Furthermore, this thing isn't telling me anything I don't know. So it finds the word "Vietnam" during the Vietnam years. Hooray. I bet it finds the word Iraq today, or the phrase "Bin Ladin" last year.
Whoopdie-do. I'm impressed
Why have to wait until it's realtime? Historical analysis is very useful, and not just to historians. Linguists, anthropologists, social scientists, etc.. Taking such a body of texts is called studying a "corpus," and such studies often yield surprising and interesting results (better than "atomic" showing up in the ocld war). A new method like this would be very useful to nearly every discipline in the humanities I can think of
Not all geeks are computer geeks. Not all nerds care only about the future.
I'm eager to see what will come up next with Google's recent entry in weblog world.
It's just what I thought when someone said " Blogs are like dreams; they're only interesting to the people they belong to".
Is more subtle than that, is not what you are searching for, but it tracks how you (or society) changes it way to express itself based in current trends, news, etc. That can be related or not with what you are currently searching in google.
:)
:)
In a way, it should track even how languages evolve, how new meanings are given to existing words (i.e. in the past would anyone think that defensive attack were not opposite words?
I wonder if this kind of analysis can be affected by people like me that without proper knowledge of english write in it
He found that particular word "bursts" could indeed be linked to important events at the time the speeches were delivered.
Does anyone else find this painfully obvious ? Certainly you wouldn't expect to hear the word "computer" much in FDR's state of the union addresses; just as you wouldn't expect to hear "icebox" in GWB's addresses.
The idea isn't as revolutionary as the author makes it out to be. People have been searching for terms in literature and using counts as indices of "importance" for a long time. Just to cite one example, researchers commonly use citation indexes to find out which fields are/were "hot".

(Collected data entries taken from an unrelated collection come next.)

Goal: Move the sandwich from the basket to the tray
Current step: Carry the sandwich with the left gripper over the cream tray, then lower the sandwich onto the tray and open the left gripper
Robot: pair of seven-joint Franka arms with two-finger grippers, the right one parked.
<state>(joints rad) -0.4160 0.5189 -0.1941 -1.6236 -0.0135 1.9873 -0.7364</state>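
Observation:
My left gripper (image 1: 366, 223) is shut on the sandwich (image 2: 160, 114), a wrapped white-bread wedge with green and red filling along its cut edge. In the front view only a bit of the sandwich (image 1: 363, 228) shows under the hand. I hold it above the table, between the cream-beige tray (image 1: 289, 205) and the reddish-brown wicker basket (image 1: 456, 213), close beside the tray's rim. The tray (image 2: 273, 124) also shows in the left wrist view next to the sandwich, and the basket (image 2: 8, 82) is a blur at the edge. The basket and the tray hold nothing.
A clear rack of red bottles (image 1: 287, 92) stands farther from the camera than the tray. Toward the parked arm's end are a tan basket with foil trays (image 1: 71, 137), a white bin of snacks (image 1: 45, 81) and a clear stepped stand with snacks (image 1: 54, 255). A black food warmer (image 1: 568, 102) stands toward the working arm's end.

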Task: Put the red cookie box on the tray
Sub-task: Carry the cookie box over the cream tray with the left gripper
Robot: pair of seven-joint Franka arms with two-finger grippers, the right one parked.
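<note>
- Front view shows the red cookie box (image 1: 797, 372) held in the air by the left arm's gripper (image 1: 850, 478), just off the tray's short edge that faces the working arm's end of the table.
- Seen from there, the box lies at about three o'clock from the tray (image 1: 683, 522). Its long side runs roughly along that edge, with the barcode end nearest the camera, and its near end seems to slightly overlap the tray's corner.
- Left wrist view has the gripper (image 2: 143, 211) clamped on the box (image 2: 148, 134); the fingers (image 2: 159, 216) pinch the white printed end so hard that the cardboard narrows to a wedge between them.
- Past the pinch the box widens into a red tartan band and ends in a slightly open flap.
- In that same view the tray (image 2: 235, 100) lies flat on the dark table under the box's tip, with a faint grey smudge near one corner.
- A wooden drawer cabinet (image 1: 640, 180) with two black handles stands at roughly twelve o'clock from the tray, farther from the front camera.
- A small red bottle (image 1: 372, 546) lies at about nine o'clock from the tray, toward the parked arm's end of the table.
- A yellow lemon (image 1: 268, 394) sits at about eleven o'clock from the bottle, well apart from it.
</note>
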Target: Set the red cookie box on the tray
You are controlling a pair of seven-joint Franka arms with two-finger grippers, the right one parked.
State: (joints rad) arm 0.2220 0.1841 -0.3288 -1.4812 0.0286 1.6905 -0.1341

they'll think that goatse.cx is now considered cool.
Which begs the observation: once poeple know the rules that determine what a "word burst" is and when it's happening, then tools will be developed to artificially inflate desired word burts
Create a few hundred shill accounts across thousands of blogs, then each accounts on each blob will make a couple posts with the pre-determined phrase, and you have a manufactured word burst.
Like a few years ago, when poeple sold the ability to seed search engines so your site is in the top of the results list based on certain keywords.
Google makes that harder now, but it's always a contest between those who develop the rules (or algorithm) and those who seek to manipulate the data or the rules of the game.
A manufactured word burst I can remember from before the 2000 election was 'gravitas'. That word came out of nowhere, and was suddenly all over the media, used to describe a quality that Dubya was lacking. There was a talking points memo somewhere that was very widely distributed -- which is the analog version of what I am describing.
Look it up.
Software Wars
once poeple know the rules that determine what a "word burst" is and when it's happening, then tools will be developed to artificially inflate desired word burts
The Three Theorems of Psychohistorical Quantitivity:
1. The population under scrutiny is oblivious to the existence of the science of Psychohistory.
2. The time periods dealt with are in the region of 3 generations.
3. The population must be in the billions (±75 billions) for a statistical probability to have a psychohistorical validity.